Nos. 41, 43, and 45 on High Street are shops with living accommodation, dating from the 17th century, with a mid-19th century refronting and 20th century alterations and additions. The buildings are constructed of red brick, with the front and part of the rear in Flemish bond featuring pale headers. They have a plain tile roof behind a coped parapet and brick stacks. The structure is three storeys high and consists of four bays.

On the ground floor, the left side (occupied by Pearces, bakers) features a 19th century shopfront with floriated consoles supporting a large round-topped fascia and blind-box ends. Inside, there is a modern pair of doors and a slightly bowed paned shop window. To the right, there are plate-glass shop windows above a low plinth wall, with inset glazed doors and a fascia above.

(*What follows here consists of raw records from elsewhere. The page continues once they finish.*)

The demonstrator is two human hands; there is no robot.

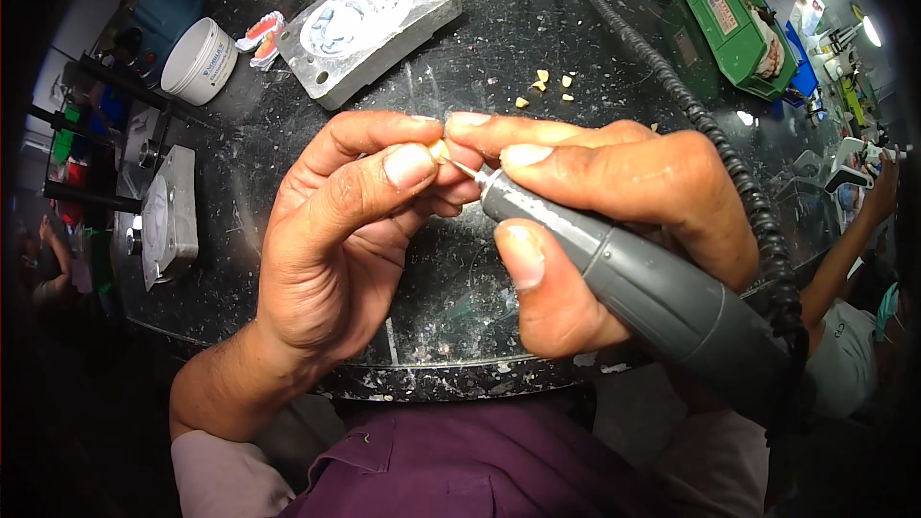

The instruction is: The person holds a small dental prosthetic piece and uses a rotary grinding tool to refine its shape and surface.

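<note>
Between thumb and index finger, my left hand [336, 221] pinches a small yellowish artificial tooth [439, 151]. My right hand [614, 201] grips a dark grey rotary handpiece [643, 283] like a pen. Its thin metal bur [463, 169] points at the tooth and seems to touch it, though the contact is too small to be sure. The two index fingertips meet just above the tooth. Several loose yellowish teeth [540, 84] lie on the black bench beyond my hands.
A black coiled cord [686, 101] runs down the right side to the handpiece. Beyond my left hand sit a metal flask half with white plaster [365, 14], a pink denture model [261, 38] and a white tub [200, 62]. Green bins [734, 24] stand far right; another person's arm [849, 240] shows there.
</note>
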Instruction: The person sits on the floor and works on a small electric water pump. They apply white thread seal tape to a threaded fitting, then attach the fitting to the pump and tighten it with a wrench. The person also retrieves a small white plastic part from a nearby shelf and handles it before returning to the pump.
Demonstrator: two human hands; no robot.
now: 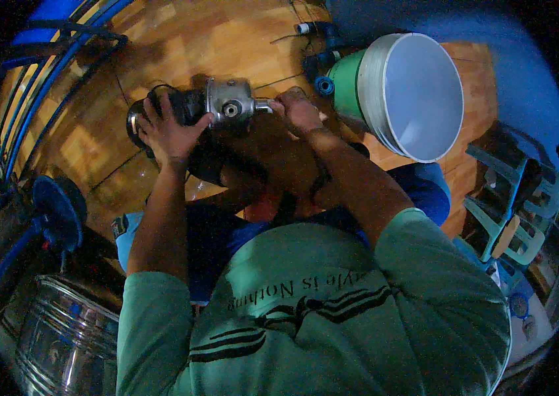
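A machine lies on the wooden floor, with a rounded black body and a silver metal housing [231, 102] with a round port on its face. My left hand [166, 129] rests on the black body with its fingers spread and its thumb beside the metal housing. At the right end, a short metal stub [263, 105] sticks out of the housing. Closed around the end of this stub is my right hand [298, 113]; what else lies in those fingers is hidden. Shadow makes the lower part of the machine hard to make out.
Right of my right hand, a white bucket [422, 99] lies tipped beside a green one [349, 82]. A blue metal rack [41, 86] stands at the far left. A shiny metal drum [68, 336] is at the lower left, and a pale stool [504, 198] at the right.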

The first floor has 20-pane sash windows with partly concealed boxes under rubbed pale buff brick flat arches. There is a plat band below the similar but 16-pane sash windows on the second floor. The parapet and west gable end have been rebuilt. The rear of the building shows a complex arrangement of three unequal steeply-pitched 17th century gables, all tiled, with one gable extending beyond a four-flue stack by a further hipped roof, which is also likely from the 17th century. There are additional alterations from the 1970s.

Inside, the shop interiors have been modernised, while the upper floors contain a series of rooms within the 17th century structure, although direct historic evidence is currently obscured. Historically, this building is noted to have first appeared in records for 1597 as a waggoner's inn and later developed into a coaching inn, which closed in 1823. It remains a significant historic building at the centre of the town, retaining a substantial amount of its 17th century fabric.